What’s more, there could independent reasons for adopting this moderate view (i.e. reasons that are not linked to avoiding the dilemma). For example, it could be that the exceptional nature of sexual contact (which is not just like singing in harmony or playing squash or eating an apple), coupled with innate and difficult-to-override mechanisms of attachment, make it difficult to have sex without creating some emotional connection. Thus, in order to avoid being harmed by sexual contact, we would be well-advised to only have sex when we are reasonably sure that there is some reciprocal emotional commitment. (Again, Roelofs makes something like this point in his critique of Benatar)
Of course, Benatar is no fool. In his article he anticipates the possibility of people sliding between the horns of the dilemma, but argues that any such attempt will end up endorsing one or the other extreme view. Thus, he considers an intimacy/privacy based view of permissible sex, and finds it wanting on the grounds that any plausible defence of why sex must be intimate will tend collapse into the significance view. Similarly, he considers a “person-involving” view — which holds that sex is unlike other pleasures because it deeply affects the person/self — and finds it lacking because it won’t permit casual, no-strings-attached, sexual encounters. But there are two problems with this. First, it once again conflates the permissibility of promiscuity with the casual view.
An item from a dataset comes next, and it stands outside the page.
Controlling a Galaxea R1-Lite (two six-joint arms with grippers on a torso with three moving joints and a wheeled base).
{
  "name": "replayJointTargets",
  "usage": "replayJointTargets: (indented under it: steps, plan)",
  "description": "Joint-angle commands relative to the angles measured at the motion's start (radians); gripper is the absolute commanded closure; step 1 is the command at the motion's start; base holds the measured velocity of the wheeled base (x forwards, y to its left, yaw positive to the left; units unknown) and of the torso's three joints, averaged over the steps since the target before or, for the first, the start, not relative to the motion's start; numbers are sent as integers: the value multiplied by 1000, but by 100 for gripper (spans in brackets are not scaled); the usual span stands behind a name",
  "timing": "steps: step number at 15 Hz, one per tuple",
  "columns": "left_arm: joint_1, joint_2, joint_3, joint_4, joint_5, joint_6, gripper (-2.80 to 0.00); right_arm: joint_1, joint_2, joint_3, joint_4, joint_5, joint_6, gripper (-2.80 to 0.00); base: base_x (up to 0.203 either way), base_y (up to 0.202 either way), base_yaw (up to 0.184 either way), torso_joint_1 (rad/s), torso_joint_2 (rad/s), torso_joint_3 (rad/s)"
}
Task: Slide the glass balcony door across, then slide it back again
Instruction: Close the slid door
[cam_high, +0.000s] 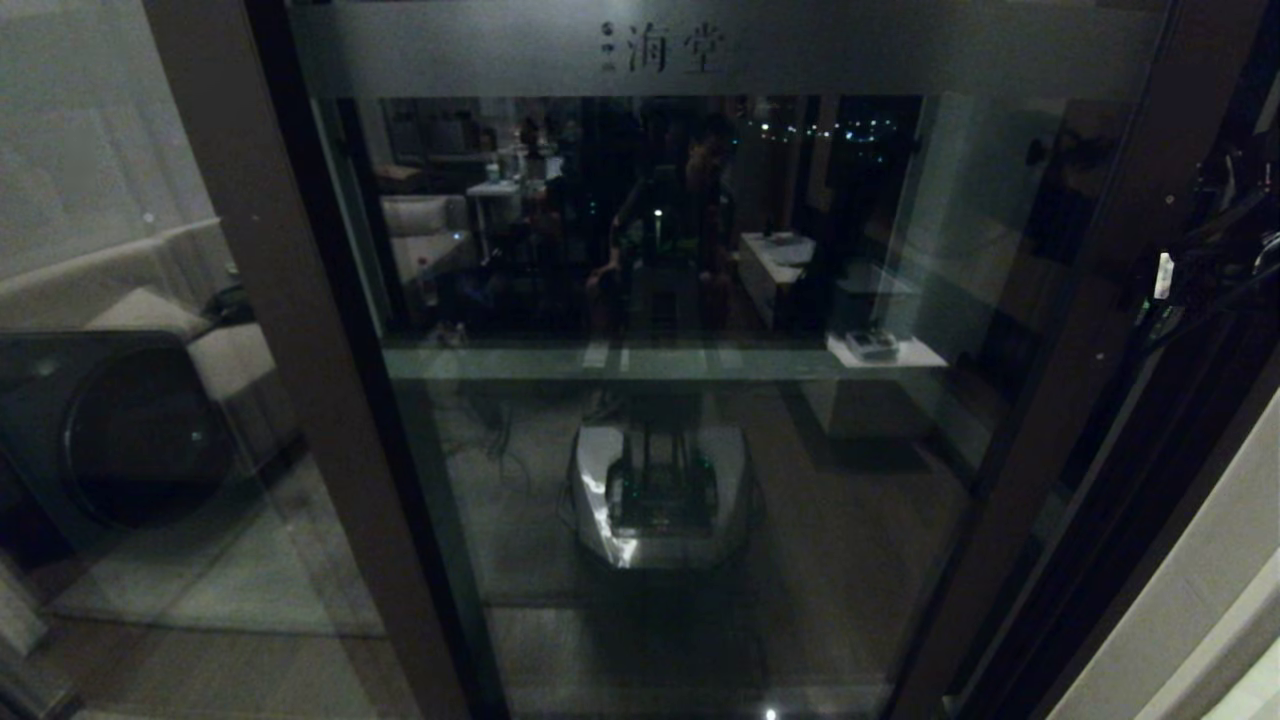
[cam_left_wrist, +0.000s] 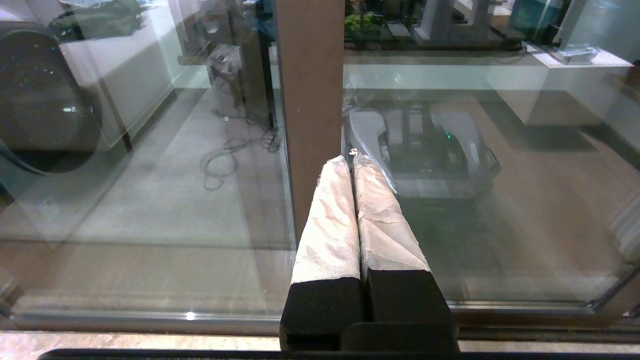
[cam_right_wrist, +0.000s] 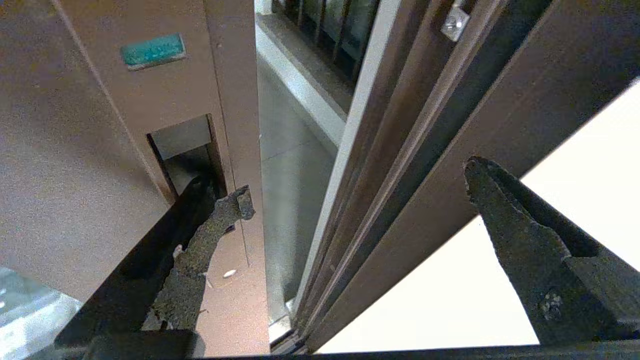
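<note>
The glass balcony door (cam_high: 680, 400) fills the head view; its handle slot (cam_right_wrist: 185, 150) is at 3 o'clock. The right gripper (cam_right_wrist: 355, 195) is spread wide, one finger (cam_right_wrist: 210, 225) in the slot. The left gripper (cam_left_wrist: 352, 165), fingers pressed together, points at a brown post (cam_left_wrist: 310, 100).

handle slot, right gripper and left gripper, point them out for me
handle slot (cam_right_wrist: 182, 145): right wrist view, on the recess in the door stile.
right gripper (cam_right_wrist: 355, 185): right wrist view, midway between its open fingertips.
left gripper (cam_left_wrist: 351, 159): left wrist view, at its shut fingertips.
</note>
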Motion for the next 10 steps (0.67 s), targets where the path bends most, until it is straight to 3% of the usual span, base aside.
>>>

And second, the moderate significance view, at least as I imagine it, need not involve deep personal commitment, just a level of emotional commitment that goes beyond that involved in other bodily pleasures.
Just to be clear, I’m not necessarily endorsing the moderate significance view; I’m just saying that it might suffice to avoid Benatar’s dilemma.
Benatar’s “Two Views of Sexual Ethics” is certainly a provocative and disorienting piece: it really does force you to think again about the view you have of permissible sex. But I think it is not as challenging as it first seems. There are three reasons for this. First, Benatar assumes too easily that the significance view is devoid of the problems he throws at the casual view. Second, throughout the article, Benatar conflates promiscuity with the casual view. And third, it may be possible to adopt an intermediate view of permissible sex that avoids the two horns of the dilemma.